O'Reilly logo

BGP by Iljitsch van Beijnum

Stay ahead with the world's most comprehensive technology and business learning platform.

With Safari, you learn the way you learn best. Get unlimited access to videos, live online training, learning paths, books, tutorials, and more.

Start Free Trial

No credit card required

Chapter 1. The Internet, Routing, and BGP

One of the many remarkable qualities of the Internet is that it has scaled so well to its current size. This doesn’t mean that nothing has changed since the early days of the ARPANET in 1969. The opposite is true: our current TCP and IP protocols weren’t constructed until the late 1970s. Since that time, TCP/IP has become the predominant networking protocol for just about every kind of digital communication.

The story goes that the Internet—or rather the ARPANET, which is regarded as the origin of today’s Internet—was invented by the military as a network that could withstand a nuclear attack. That isn’t how it actually happened. In the early 1960s, Paul Baran, a researcher for the RAND Corporation, wrote a number of memoranda proposing a digital communications network for military use that could still function after sustaining heavy damage from an enemy attack.[2] Using simulations, Baran proved that a network with only three or four times as many connections as the minimum required to operate comes close to the theoretical maximum possible robustness. This of course implies that the network adapts when connections fail, something the telephone network and the simple digital connections of that time couldn’t do, because every connection was manually configured. Baran incorporated numerous revolutionary concepts into his proposed network: packet switching, adaptive routing, the use of digital circuits to carry voice communication, and encryption inside the network. Many people believed such a network couldn’t work, and it was never built.

Several years later, the Department of Defense’s Advanced Research Project Agency (ARPA) grew unsatisfied with the fact that many universities and other research institutions that worked on ARPA projects were unable to easily exchange results on computer-related work. Because computers from the many different vendors used different operating systems and languages, and because they were usually customized to some extent by their users, it was extremely hard to make a program developed on one computer run on another machine. ARPA wanted a network that would enable researchers to access computers located at different research institutions throughout the United States.

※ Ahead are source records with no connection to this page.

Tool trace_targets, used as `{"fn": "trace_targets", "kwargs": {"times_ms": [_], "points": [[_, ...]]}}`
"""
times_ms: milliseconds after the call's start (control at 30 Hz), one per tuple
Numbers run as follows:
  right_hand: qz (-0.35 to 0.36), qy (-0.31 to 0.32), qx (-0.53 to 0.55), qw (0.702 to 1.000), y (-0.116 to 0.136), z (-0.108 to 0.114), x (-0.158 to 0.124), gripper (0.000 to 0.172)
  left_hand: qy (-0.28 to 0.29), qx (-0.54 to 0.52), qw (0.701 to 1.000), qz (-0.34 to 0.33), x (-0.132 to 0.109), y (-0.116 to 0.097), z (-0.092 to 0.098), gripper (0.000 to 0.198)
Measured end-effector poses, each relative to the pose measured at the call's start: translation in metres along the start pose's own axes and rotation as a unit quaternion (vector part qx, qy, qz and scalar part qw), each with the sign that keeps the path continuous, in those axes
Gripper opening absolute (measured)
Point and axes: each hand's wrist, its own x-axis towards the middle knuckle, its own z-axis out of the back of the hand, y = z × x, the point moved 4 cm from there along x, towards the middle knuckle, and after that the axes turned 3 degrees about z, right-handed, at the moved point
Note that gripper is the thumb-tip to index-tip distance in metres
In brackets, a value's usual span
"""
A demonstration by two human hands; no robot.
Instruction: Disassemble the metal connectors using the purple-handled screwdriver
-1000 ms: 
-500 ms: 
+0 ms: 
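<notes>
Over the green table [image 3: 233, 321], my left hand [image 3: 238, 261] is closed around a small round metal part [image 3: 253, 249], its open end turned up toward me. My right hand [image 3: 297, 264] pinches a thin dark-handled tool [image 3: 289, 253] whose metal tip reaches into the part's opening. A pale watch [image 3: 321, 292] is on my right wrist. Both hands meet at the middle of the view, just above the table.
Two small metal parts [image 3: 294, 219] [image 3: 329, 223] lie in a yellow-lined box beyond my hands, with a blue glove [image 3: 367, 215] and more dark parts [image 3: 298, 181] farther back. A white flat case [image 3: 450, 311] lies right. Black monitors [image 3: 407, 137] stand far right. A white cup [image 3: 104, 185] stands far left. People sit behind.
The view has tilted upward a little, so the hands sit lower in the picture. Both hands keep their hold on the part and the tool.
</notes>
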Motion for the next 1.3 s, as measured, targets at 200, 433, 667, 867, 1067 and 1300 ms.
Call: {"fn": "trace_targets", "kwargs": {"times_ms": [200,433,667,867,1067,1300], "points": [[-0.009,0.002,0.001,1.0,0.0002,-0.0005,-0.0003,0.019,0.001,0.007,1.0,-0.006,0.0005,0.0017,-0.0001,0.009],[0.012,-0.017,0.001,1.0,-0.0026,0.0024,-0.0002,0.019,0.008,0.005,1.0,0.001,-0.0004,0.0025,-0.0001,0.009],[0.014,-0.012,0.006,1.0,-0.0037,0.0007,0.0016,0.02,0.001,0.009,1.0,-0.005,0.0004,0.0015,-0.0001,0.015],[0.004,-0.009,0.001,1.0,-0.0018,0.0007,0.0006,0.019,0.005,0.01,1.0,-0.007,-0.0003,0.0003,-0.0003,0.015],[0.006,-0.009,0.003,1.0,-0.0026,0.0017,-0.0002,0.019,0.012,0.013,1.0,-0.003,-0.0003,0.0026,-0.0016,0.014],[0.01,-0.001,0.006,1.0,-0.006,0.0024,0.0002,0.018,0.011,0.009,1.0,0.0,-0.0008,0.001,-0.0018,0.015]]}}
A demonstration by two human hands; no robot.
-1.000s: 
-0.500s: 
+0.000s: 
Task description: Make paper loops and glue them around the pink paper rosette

Access to a remote computer wasn’t a novelty in the late 1960s: connecting remote terminals over a phone line or dedicated circuit was complex but nonetheless a matter of routine. In these situations, however, the mainframe or minicomputer always controlled the communication: a user typed a command, the characters were sent to the central computer, the computer sent back the results after some time, and the terminal displayed them on the screen or on paper. Connecting two computers together was still a rather revolutionary concept, and the research institutions didn’t like the idea of connecting their computers to a network one bit. Only after it was decided that dedicated minicomputers would be used to perform all network-related tasks were people persuaded to connect their systems to the network. The use of minicomputers as Interface Message Processors (IMPs) made building the network a lot easier: rather than having to deal with a large number of very different systems on the network, each computer had to talk only to the local IMP, and the IMPs only to a single local computer and, over the network, to other IMPs. Today’s routers function in a similar way to the ARPANET IMPs.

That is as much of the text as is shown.